Apesar do impacto significativo, há pontos que permanecem inalterados:

  • Contribuição ao INSS — as alíquotas e faixas do INSS continuam as mesmas. A redução se aplica exclusivamente ao IRRF.
  • Tabela progressiva do IRRF — as faixas, alíquotas e parcelas a deduzir da tabela do IR não foram alteradas. A lei criou um desconto sobre o imposto calculado, não uma nova tabela.
  • Obrigatoriedade da declaração anual — mesmo que você não pague IRRF mensal, pode ser obrigado a entregar a declaração anual de IR dependendo dos seus rendimentos totais, bens e outras condições estabelecidas pela Receita Federal.
  • Outras fontes de renda — rendimentos de aluguéis, investimentos, trabalho autônomo e outras fontes continuam tributados normalmente. A redução mensal se aplica ao rendimento do trabalho retido na fonte.

Impacto na declaração anual de IR

A redução do IRRF na fonte não elimina automaticamente a necessidade de declarar o Imposto de Renda anualmente. Na declaração anual, a Receita Federal considera a soma de todos os rendimentos do ano, não apenas o salário mensal.

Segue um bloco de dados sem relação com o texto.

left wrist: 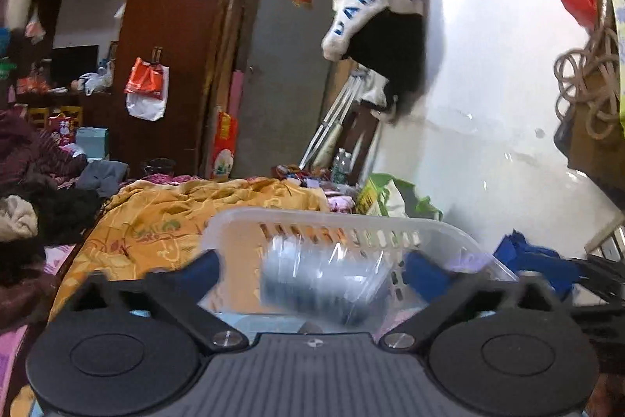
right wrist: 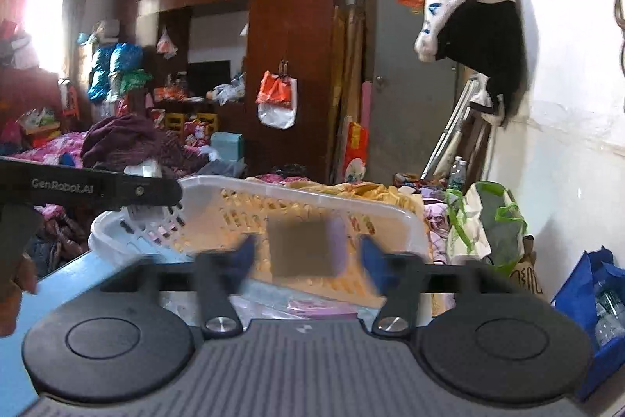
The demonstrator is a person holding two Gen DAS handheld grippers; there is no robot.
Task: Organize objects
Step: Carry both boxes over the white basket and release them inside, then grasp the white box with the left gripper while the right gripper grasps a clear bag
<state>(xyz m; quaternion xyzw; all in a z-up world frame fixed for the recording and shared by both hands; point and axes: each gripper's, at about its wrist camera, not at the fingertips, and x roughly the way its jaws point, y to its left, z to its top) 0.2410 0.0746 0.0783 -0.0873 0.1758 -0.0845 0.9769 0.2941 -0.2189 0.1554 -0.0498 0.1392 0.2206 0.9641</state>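
Observation:
A white slotted plastic basket point(left wrist: 343, 217) point(right wrist: 273, 188) stands just ahead of both grippers. My left gripper point(left wrist: 316, 268) is open with its jaws wide apart; a blurred clear ribbed container with a dark end point(left wrist: 320, 276) is between them, not touching either finger. My right gripper point(right wrist: 306, 253) is open; a blurred grey-brown square object point(right wrist: 304, 249) is in the gap between its blue fingertips, over the basket. The left gripper's black body point(right wrist: 90, 188) shows at the left of the right wrist view, by the basket's rim.
An orange patterned blanket point(left wrist: 164, 217) covers the bed behind the basket. Piles of clothes point(left wrist: 35, 182) lie to the left. A blue bag with bottles point(right wrist: 597, 303) and a green-handled bag point(right wrist: 492, 221) stand by the white wall on the right. A dark wardrobe point(right wrist: 289, 26) stands behind.

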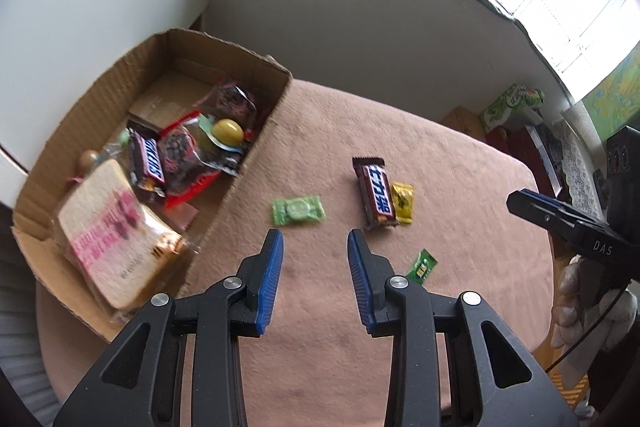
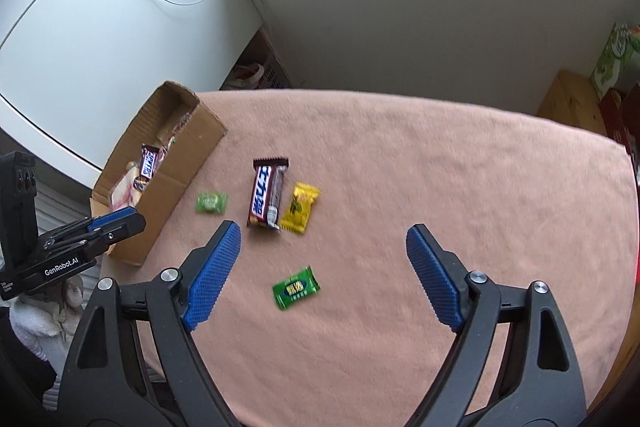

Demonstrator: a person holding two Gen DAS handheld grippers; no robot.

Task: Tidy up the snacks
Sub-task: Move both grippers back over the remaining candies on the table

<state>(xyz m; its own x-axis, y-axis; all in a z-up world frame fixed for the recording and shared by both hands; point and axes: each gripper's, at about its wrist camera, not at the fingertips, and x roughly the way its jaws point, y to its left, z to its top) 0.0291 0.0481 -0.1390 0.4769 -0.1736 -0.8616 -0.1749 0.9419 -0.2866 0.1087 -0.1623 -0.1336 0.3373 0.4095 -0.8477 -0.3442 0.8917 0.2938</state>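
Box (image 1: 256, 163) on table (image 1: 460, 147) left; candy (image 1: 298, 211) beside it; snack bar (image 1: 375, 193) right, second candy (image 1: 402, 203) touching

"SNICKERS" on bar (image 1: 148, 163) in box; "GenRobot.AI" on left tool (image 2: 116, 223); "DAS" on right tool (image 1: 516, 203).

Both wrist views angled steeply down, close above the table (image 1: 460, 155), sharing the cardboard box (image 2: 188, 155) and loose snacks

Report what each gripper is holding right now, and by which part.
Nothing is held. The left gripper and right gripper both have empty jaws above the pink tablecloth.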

Quem teve IRRF zerado durante o ano por conta da redução pode, dependendo da renda total anual e de outros critérios, ser obrigado a declarar — e até ter imposto a pagar no ajuste anual. A isenção mensal garante que o trabalhador não tenha retenção na folha, mas o acerto final depende da declaração.

Se você tem apenas uma fonte de renda salarial e ganha até R$ 5.000 por mês, é provável que não tenha imposto a pagar no ajuste anual. Mas se tiver outras rendas, bens acima do limite ou outras condições de obrigatoriedade, a declaração continua necessária.

Perguntas frequentes

Quem ganha R$ 5.001 paga IR?

Tecnicamente, sim. Quem recebe R$ 5.001 brutos ultrapassa o limite da isenção total e passa a ter uma pequena retenção de IRRF. Na prática, porém, o valor é mínimo — poucos centavos — porque a redução parcial ainda se aplica nessa faixa de transição.

A isenção vale para o 13º salário?

O 13º salário possui tributação exclusiva na fonte, com cálculo próprio separado do salário mensal. A aplicação da redução ao 13º depende da regulamentação específica da Receita Federal para o período.

Quem tem duas fontes de renda é beneficiado?

A retenção mensal do IRRF é feita separadamente por cada fonte pagadora. Assim, cada empregador aplica a redução sobre o salário que paga. Porém, na declaração anual, os rendimentos são somados, e o contribuinte pode ter imposto adicional a pagar no ajuste.

Quem ganha exatamente R$ 5.000 brutos está isento?

Na prática, sim. A redução prevista na Lei 15.270/2025 anula integralmente o IRRF calculado para quem recebe até R$ 5.000 brutos por mês. O imposto é calculado pela tabela progressiva, mas a redução zera o valor retido.

A lei pode ser revogada?

Qualquer lei pode ser alterada ou revogada por outra lei aprovada pelo Congresso Nacional. No entanto, a ampliação da faixa de isenção é politicamente improvável de ser revertida, dada a sua popularidade e o impacto direto na renda de milhões de trabalhadores.

Preciso mudar algo no eSocial ou no sistema de folha?

Empregadores e departamentos de pessoal precisam garantir que seus sistemas de folha de pagamento estejam atualizados com as regras da Lei 15.270/2025. A maioria dos softwares de folha já incorporou a atualização automaticamente. Caso contrário, é necessário verificar com o fornecedor do sistema.